Earlier, the court considered whether the entire law should be scrapped should the individual mandate be declared unconstitutional. Even though there are many elements in the legislation that have no connection to the mandate, including funding for ongoing federal programs, Clement said the entire law should fall.

“Let’s just give Congress a clean slate,” he said.

The government argued that only two provisions of the law — a prohibition against insurers discriminating against people with preexisting conditions and a limitation on how insurers set rates — depend on the mandate. The rest of the law should stand, it said.

Again, the justices seemed to split along ideological lines.

It was in a discussion about what Congress would prefer if the mandate fell — all of the law minus the mandate, most of the law or none of the law — that the court began to discuss the political dimensions of its decision and the partisan climate in which it operates.

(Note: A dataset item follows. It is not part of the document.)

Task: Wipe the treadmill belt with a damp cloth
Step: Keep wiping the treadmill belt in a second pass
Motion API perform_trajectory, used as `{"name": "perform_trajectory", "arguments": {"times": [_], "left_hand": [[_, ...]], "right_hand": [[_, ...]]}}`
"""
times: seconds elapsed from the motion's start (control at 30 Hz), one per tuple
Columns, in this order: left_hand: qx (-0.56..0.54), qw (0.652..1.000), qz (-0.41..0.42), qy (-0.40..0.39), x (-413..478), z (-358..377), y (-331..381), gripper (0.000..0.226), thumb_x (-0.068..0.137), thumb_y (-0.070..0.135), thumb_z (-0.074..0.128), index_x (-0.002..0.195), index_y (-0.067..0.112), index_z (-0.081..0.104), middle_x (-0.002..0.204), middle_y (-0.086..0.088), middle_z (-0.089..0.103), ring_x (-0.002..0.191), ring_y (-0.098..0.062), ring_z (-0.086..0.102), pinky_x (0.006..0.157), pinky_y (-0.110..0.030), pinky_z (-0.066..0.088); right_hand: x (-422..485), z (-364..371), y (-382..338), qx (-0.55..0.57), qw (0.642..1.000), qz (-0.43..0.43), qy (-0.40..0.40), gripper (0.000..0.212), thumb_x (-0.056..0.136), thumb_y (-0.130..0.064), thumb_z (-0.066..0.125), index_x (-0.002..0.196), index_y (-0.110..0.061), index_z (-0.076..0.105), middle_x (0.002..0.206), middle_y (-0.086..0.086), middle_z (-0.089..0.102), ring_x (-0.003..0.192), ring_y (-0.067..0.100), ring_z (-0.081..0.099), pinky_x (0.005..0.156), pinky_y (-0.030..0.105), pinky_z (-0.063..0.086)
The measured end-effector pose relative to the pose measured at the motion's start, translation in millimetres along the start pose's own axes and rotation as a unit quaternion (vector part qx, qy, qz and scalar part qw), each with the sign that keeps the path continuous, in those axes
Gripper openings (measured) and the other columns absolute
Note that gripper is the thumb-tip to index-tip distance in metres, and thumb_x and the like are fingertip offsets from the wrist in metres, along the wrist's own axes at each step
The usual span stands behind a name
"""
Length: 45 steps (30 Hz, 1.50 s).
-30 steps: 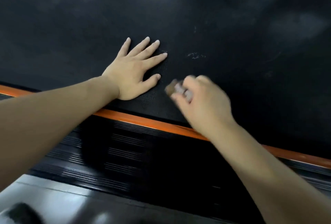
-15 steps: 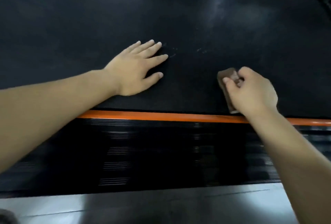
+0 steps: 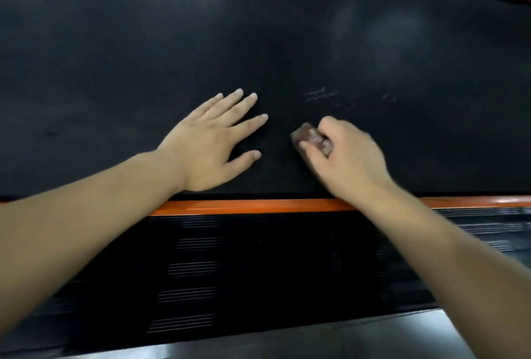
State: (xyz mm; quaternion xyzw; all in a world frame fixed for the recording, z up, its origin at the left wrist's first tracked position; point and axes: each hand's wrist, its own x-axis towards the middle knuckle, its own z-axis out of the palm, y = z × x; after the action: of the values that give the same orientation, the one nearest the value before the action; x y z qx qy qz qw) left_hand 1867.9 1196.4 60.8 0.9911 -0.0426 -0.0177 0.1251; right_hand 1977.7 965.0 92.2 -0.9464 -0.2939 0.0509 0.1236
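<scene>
Your left hand [image 3: 208,146] lies flat, fingers [image 3: 247,103] straight, on the treadmill belt [image 3: 115,57]. Your right hand [image 3: 344,154] grips the brown cloth [image 3: 309,136] against it.

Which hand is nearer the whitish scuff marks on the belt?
Right. The right hand, gripping the cloth, sits just below the scuff marks; the left hand lies flat on the belt off to their left.

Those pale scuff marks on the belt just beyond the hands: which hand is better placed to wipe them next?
Right hand, probably. Its fingers grip the brown cloth on the belt, just short of the scuff marks. The left hand lies flat on the belt, holding nothing.
</scene>
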Motion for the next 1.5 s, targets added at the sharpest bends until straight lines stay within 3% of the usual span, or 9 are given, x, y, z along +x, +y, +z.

Clement was greeted with laughter when he said that if the entire law were struck down, it should take Congress only a few days to pass the parts on which members overwhelmingly agreed.

Later in the day, as Clement presented the arguments of the states he represented against the Medicaid provision, Ginsburg reminded him that other states had filed a brief with the court saying they want the federal expansion.

Scalia asked: “Mr. Clement, I didn’t take the time to figure this out, but maybe you did. Is there any chance at all that 26 states opposing it have Republican governors and all of the states supporting it have Democratic governors? Is that possible?”

“There’s a correlation, Justice Scalia,” Clement replied.